Tandis que son ami entamait ce discours avec autant d'énergie que d'ardeur, Richard Swiveller était resté tranquille, les yeux fixés sur le bord de son verre; mais il n'eut pas plutôt entendu les derniers mots, qu'il témoigna une profonde consternation et ne put pousser que ce monosyllabe:

«Quoi?

-- Je dis: Qui vous empêche de l'épouser? répéta l'autre avec une fermeté d'accent dont il avait depuis longtemps fait l'épreuve sur son compagnon.

-- Mais vous m'avez dit aussi en même temps qu'elle n'a pas encore quatorze ans!

-- Assurément je ne songe pas à la marier en ce moment, répliqua le frère d'un ton contrarié. Dans deux, trois ou quatre ans, à la bonne heure. Le vieux vous semble-t-il devoir vivre plus longtemps que cela?

-- Il ne me fait pas cet effet, répondit Richard en secouant la tête; mais ces vieilles gens, il ne faut pas s'y fier, Fred. J'ai dans le Dorsetshire une vieille tante qui était, disait-elle, au moment de mourir quand je n'avais que huit ans, et elle n'a pas encore tenu parole. Ces vieux sont si endurcis, si immoraux, si malins! Tenez, Fred, à moins qu'il n'y ait dans les familles des apoplexies héréditaires, et même, dans ce cas, les chances sont égales pour ou contre, je vous dis qu'il ne faut pas s'y fier.

-- Mettons les choses au pis, reprit Trent avec la même fermeté et en fixant les yeux sur son ami; je suppose que mon grand-père continue de vivre...

-- Sans doute; et voilà le hic!

-- Je suppose qu'il continue de vivre. Eh bien! je déterminerai, ou, si ce mot est plus explicite, je forcerai Nell à contracter un mariage secret avec vous. Que vous semble de ce moyen?

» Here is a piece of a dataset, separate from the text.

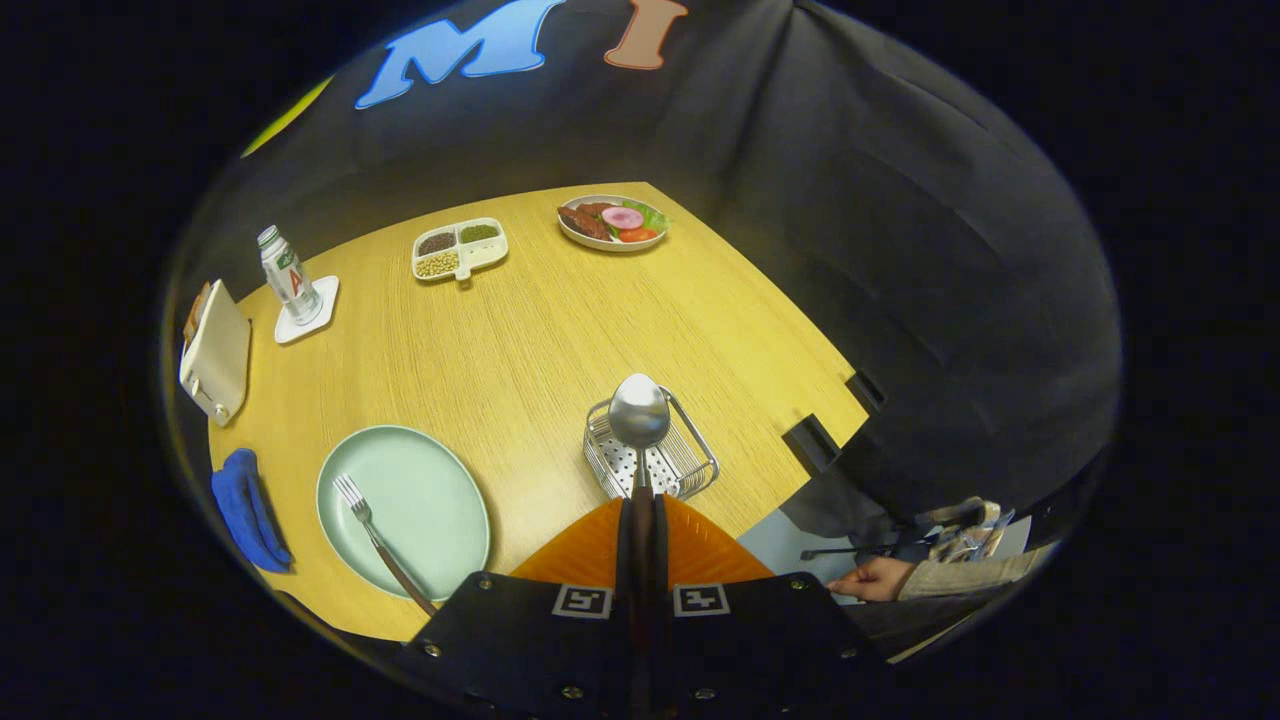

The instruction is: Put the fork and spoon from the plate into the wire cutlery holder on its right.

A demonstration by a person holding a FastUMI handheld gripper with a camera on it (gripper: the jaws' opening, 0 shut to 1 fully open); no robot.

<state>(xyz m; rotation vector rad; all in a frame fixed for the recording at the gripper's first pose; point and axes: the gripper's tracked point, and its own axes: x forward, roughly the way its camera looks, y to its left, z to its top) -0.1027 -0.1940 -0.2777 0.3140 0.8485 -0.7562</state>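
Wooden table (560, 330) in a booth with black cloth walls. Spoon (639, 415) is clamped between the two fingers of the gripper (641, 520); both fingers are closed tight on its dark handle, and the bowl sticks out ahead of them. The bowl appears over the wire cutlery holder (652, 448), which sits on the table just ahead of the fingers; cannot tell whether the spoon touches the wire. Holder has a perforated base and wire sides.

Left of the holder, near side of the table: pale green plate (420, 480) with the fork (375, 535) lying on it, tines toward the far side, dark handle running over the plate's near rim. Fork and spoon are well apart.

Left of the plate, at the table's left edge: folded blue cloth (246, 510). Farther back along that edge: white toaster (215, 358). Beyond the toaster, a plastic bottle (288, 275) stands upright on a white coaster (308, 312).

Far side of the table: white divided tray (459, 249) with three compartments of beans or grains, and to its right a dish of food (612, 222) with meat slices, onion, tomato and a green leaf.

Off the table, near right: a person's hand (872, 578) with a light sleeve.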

-- Il me semble que je vois là une famille et pas de revenu pour la nourrir, dit Richard après un moment de réflexion.

-- Je vous dis, reprit Frédéric avec une chaleur croissante qui, soit réelle soit jouée, n'en agissait pas moins sur l'esprit de son ami; je vous dis que le vieux ne vit que pour Nelly; je vous dis que toute son énergie, toutes ses pensées sont pour elle; qu'il ne la déshériterait pas plus si elle venait à lui désobéir qu'il ne me ferait son héritier si je m'abaissais à lui donner toutes les marques de soumission et de vertu. Pour voir cela, il suffit d'avoir des yeux, et de ne pas les fermer à l'évidence.

-- Je ne suis pas éloigné de vous croire.

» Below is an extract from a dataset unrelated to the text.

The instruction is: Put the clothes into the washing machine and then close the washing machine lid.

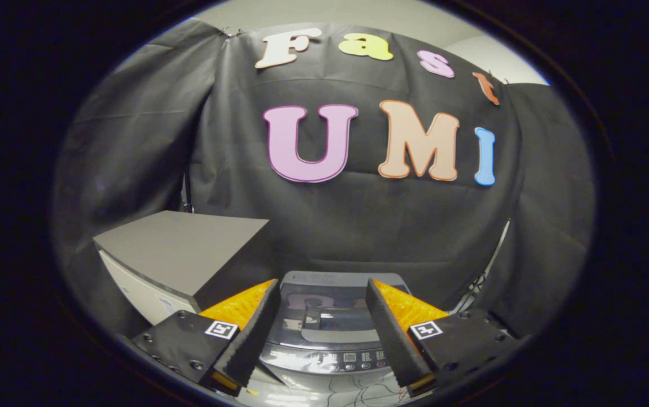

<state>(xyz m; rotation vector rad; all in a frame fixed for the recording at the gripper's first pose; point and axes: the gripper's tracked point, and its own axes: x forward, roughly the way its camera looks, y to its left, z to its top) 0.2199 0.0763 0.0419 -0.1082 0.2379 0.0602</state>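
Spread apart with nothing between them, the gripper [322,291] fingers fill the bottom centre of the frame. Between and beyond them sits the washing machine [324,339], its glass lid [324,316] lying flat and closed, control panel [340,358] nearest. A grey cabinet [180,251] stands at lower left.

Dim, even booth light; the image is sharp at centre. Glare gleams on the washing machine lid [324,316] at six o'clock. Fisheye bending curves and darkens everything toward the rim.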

-- Vous feriez mieux de dire que vous en êtes sûr comme moi. Mais écoutez. Afin de mieux amener le vieux à vous pardonner, il faudrait feindre une rupture complète entre nous, une haine à mort; établissons ce faux semblant, et je gage que le vieux s'y laissera facilement prendre. Quant à Nelly, vous savez ce qu'on dit de la goutte d'eau qui, en tombant toujours à la même place, finit par user la pierre. Vous pouvez vous fier à moi en ce qui la concerne. Ainsi, que le vieux vive ou meure, qu'adviendra-t-il en tout cas? Que vous serez l'unique héritier de toute la fortune de cet opulent Harpagon, d'une fortune que nous dépenserons ensemble, et que vous, vous y gagnerez par-dessus le marché une jeune et jolie femme.

-- Mais est-il bien sûr qu'il soit riche?

-- Certainement. N'avez-vous pas recueilli les paroles qu'il a laissées tomber l'autre jour en notre présence? Certainement! Gardez-vous d'en douter.»